Yoko Tawada is a Japanese writer living in Germany, who writes in both German and (as is the case with this book) Japanese. The Last Children of Tokyo is set some time after a catastrophe has ruined at least part of the world. Japan has isolated itself, with even foreign words largely banned. Children are weak and sickly, while the old may yet live on and on: someone in their seventies is merely ‘young-elderly’. Yoshiro is a hundred years old, but there is no sense that he may be reaching the end of his road:
The years are recorded in rings inside the trunk of a tree, but how was time recorded in his own body? Time didn’t spread out gradually, ring after ring, nor was it lined up neatly in a row; could it just be a disorderly pile, like the inside of a drawer no one ever bothers to straighten?
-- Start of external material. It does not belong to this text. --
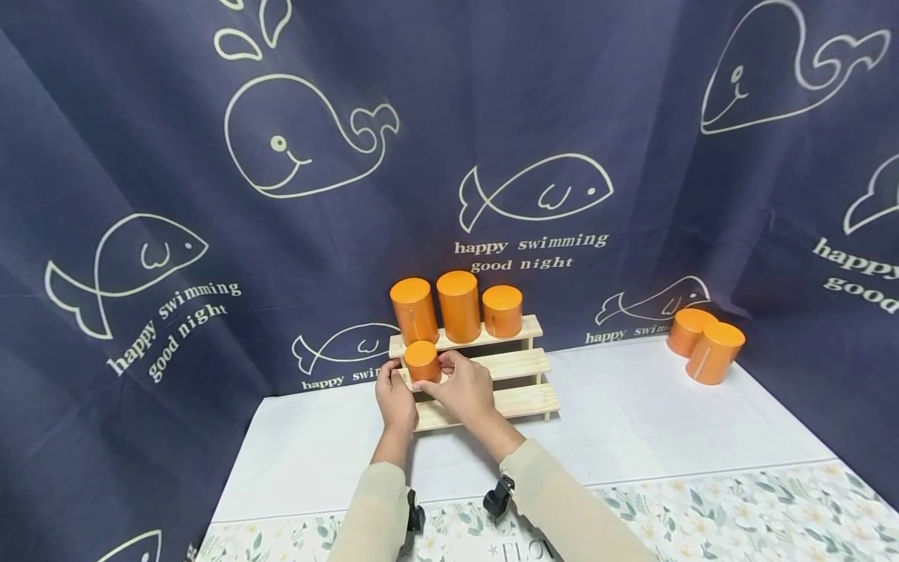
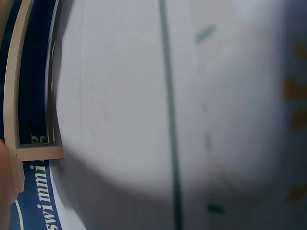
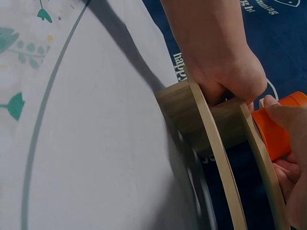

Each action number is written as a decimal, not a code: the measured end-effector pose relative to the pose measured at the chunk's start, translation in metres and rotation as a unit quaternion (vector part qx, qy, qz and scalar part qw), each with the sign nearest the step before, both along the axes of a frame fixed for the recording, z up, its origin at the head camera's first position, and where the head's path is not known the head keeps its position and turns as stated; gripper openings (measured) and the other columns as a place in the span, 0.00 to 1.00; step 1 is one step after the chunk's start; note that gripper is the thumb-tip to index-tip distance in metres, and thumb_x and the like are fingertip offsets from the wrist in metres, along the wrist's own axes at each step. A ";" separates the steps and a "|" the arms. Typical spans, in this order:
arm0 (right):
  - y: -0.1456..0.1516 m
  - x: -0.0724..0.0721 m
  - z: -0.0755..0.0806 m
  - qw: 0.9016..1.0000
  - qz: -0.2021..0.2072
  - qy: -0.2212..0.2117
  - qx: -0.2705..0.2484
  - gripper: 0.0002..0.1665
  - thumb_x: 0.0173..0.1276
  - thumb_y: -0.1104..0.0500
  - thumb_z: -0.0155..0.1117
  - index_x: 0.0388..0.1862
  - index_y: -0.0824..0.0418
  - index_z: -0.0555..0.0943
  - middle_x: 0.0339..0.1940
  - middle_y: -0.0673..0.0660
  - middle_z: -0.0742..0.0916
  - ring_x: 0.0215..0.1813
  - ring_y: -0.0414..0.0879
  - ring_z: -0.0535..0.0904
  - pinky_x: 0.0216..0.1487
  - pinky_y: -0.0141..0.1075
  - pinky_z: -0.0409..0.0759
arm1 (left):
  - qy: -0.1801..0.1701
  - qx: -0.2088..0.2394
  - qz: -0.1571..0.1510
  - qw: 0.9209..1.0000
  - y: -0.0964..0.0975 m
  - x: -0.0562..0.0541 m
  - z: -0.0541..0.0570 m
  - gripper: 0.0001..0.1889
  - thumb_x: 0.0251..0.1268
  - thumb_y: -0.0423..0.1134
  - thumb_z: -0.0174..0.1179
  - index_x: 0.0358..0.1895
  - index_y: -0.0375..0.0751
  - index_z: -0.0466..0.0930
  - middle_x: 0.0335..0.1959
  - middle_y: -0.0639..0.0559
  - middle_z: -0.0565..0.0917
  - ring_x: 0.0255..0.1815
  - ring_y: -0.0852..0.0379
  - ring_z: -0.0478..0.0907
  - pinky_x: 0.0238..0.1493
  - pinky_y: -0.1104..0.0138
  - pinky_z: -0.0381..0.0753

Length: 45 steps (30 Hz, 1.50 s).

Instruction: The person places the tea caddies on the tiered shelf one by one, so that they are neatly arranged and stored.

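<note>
One short orange canister (image 1: 422, 359) in my right hand (image 1: 467, 393), thumb across its near side, fingers curled round the right: a snug pinch. It's upright, over the left end of the middle tier (image 1: 520, 364) of the wooden stand (image 1: 527, 401); whether its base touches wood, I can't tell. Just left of it, my left hand (image 1: 396, 396) is up against the stand's end; can't tell whether those fingers grip anything. Delicate moment! Best play, I'd say: keep the canister level, bring its whole base onto that narrow slat, steady the stand with the left, then ease the thumb off gently so nothing tips. And the count: six orange canisters in all! One in my pinch; three on the top tier (image 1: 534, 326) just beyond my hands, two taller canisters (image 1: 460, 310) and one shorter neighbour (image 1: 502, 312); then two more canisters (image 1: 715, 355) on the white surface (image 1: 618, 421), well off to the right of my right hand. One stand, three tiers, two hands on the job.
</note>
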State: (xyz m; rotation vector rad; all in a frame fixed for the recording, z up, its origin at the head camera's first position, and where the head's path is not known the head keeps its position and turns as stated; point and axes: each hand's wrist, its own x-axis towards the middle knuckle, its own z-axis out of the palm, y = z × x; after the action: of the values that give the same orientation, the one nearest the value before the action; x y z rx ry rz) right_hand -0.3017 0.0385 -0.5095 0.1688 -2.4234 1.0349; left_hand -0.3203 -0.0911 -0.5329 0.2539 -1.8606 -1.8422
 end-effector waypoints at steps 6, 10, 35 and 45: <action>-0.003 0.002 0.000 1.000 -0.013 0.000 0.015 0.39 0.43 0.28 0.86 0.44 0.52 0.87 0.41 0.50 0.94 0.41 0.45 0.90 0.43 0.44 0.87 | 0.002 0.004 0.004 1.000 0.000 0.000 -0.002 0.14 0.81 0.25 0.44 0.55 0.24 0.80 0.58 0.29 0.83 0.67 0.34 0.77 0.75 0.44 0.71; -0.005 0.003 0.000 0.999 -0.026 -0.001 0.022 0.39 0.43 0.28 0.85 0.43 0.53 0.87 0.38 0.51 0.94 0.38 0.46 0.89 0.40 0.44 0.85 | 0.005 0.007 0.002 1.000 0.002 0.002 0.001 0.14 0.81 0.26 0.44 0.55 0.24 0.80 0.58 0.29 0.83 0.67 0.35 0.77 0.75 0.44 0.71; 0.026 0.028 0.015 0.977 0.150 -0.104 -0.111 0.58 0.63 0.47 0.81 0.83 0.68 0.63 0.60 0.64 0.88 0.62 0.56 0.87 0.67 0.48 0.86 | 0.002 0.030 -0.012 0.999 0.003 -0.001 -0.003 0.15 0.81 0.26 0.42 0.54 0.24 0.79 0.58 0.30 0.82 0.69 0.36 0.75 0.76 0.46 0.70; 0.072 0.048 0.031 0.972 0.162 -0.124 -0.120 0.42 0.71 0.56 0.73 0.80 0.59 0.69 0.55 0.55 0.90 0.61 0.56 0.88 0.66 0.50 0.87 | 0.008 0.029 -0.002 1.000 0.004 0.003 0.006 0.14 0.81 0.24 0.41 0.54 0.20 0.77 0.58 0.27 0.81 0.68 0.32 0.74 0.75 0.43 0.70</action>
State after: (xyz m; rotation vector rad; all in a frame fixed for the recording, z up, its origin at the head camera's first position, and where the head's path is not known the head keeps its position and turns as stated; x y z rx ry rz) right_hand -0.2542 0.1108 -0.4781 0.3810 -2.5142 1.5683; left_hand -0.3174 -0.0871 -0.5274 0.2549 -1.8009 -1.8968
(translation by Margaret Mitsutani)
Yoshiro’s main concern in life is to care for his great-grandson Mumei, a boy who loves his Illustrated Guide to Animals, even though he’ll never see many of the creatures depicted in it (that’s if they’re still around). Though Yoshiro would like to look after Mumei’s health, the information on child health changes so fast these days that he feels it’s hardly worth keeping up: “Unable to foresee what sort of fate awaited Mumei in the future, Yoshiro kept his eyes open, taking each day as it came, hoping the present wouldn’t crumble under his feet.” The Last Children of Tokyo is in large part a portrait of Yoshiro skating along on the surface of that fragile present (not just with Mumei, but also with the two generations of his family between).
The world of Tawada’s novel is strange and striking: giant mutant dandelions grow rampant, and certain words have been replaced with more palatable expressions (orphans, for example, are now referred to as “independent children”). This world exists at a point where the reader’s ability to rationalise what may have happened between now and then is balanced finely against the characters’ fading knowledge. It leaves the reader in the same precarious position as Yoshiro: we can’t envision the edges of Tawada’s world, and therefore can’t be certain of where its story will lead. Things are indeed grim, but there may be hope… if you know where to look.
Book details
The Last Children of Tokyo (2014) by Yoko Tawada, tr. Margaret Mitsutani (2017), Portobello Books, 140 pages, paperback (source: review copy).
The US edition of this book is titled The Emissary and published by New Directions.